— EXERCISE PROMPT —
Find the lines in the listing below that include the word "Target", and report how many there are, with nothing more.

— PROVIDED MATERIAL —
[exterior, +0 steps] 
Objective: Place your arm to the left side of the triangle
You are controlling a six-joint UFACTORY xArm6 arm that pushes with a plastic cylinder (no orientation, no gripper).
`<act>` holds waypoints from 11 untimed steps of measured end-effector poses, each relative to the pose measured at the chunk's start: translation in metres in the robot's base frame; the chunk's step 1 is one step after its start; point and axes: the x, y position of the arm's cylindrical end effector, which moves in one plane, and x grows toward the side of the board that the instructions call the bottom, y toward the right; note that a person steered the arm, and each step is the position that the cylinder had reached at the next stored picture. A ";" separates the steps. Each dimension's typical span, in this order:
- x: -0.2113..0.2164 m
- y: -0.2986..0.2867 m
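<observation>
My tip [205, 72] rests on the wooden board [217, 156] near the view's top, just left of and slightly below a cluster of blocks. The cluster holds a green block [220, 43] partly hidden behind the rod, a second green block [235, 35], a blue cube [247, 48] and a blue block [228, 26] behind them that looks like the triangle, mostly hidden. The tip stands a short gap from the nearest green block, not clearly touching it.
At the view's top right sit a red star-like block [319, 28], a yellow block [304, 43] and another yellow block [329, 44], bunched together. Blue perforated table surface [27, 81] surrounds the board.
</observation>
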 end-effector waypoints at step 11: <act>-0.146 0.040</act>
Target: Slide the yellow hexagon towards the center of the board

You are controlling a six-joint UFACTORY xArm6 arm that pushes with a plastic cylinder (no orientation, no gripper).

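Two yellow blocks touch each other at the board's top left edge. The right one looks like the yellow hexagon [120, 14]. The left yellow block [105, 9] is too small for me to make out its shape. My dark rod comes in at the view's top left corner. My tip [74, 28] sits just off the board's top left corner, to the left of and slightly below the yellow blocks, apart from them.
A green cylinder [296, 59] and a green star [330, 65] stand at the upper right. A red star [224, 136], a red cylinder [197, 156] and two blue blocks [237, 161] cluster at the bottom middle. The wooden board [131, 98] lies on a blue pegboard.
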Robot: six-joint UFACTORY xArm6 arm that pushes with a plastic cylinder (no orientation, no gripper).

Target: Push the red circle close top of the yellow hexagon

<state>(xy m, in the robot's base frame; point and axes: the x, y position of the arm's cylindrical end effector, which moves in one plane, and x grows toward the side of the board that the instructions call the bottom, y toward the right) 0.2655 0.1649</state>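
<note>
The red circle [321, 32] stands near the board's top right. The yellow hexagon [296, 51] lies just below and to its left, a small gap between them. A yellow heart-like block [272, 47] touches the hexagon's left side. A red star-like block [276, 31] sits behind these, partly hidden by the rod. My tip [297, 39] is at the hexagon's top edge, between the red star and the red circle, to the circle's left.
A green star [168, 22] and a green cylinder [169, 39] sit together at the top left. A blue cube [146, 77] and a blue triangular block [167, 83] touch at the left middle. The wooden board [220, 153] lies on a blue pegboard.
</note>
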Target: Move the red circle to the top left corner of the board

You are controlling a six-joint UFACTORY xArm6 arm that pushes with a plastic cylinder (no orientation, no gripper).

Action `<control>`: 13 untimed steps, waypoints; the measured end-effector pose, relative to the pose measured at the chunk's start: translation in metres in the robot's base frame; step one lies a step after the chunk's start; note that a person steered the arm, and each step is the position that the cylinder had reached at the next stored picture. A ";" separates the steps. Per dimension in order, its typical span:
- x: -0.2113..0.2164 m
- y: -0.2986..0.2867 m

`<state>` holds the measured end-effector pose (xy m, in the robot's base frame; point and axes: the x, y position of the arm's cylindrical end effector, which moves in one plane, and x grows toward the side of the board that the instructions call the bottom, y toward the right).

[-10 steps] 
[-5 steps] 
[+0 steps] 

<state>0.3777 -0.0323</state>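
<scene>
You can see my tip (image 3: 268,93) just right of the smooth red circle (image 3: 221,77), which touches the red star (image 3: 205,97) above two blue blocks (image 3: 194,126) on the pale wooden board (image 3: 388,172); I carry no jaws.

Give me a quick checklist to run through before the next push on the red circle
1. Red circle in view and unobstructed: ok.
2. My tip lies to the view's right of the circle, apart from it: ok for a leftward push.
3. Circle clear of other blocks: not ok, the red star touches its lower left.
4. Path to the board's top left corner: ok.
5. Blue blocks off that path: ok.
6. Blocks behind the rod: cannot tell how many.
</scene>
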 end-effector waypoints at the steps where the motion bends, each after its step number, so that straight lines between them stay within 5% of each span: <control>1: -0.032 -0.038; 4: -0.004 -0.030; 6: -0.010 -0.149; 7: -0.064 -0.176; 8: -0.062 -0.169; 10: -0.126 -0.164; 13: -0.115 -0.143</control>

— YOUR SOLUTION —
3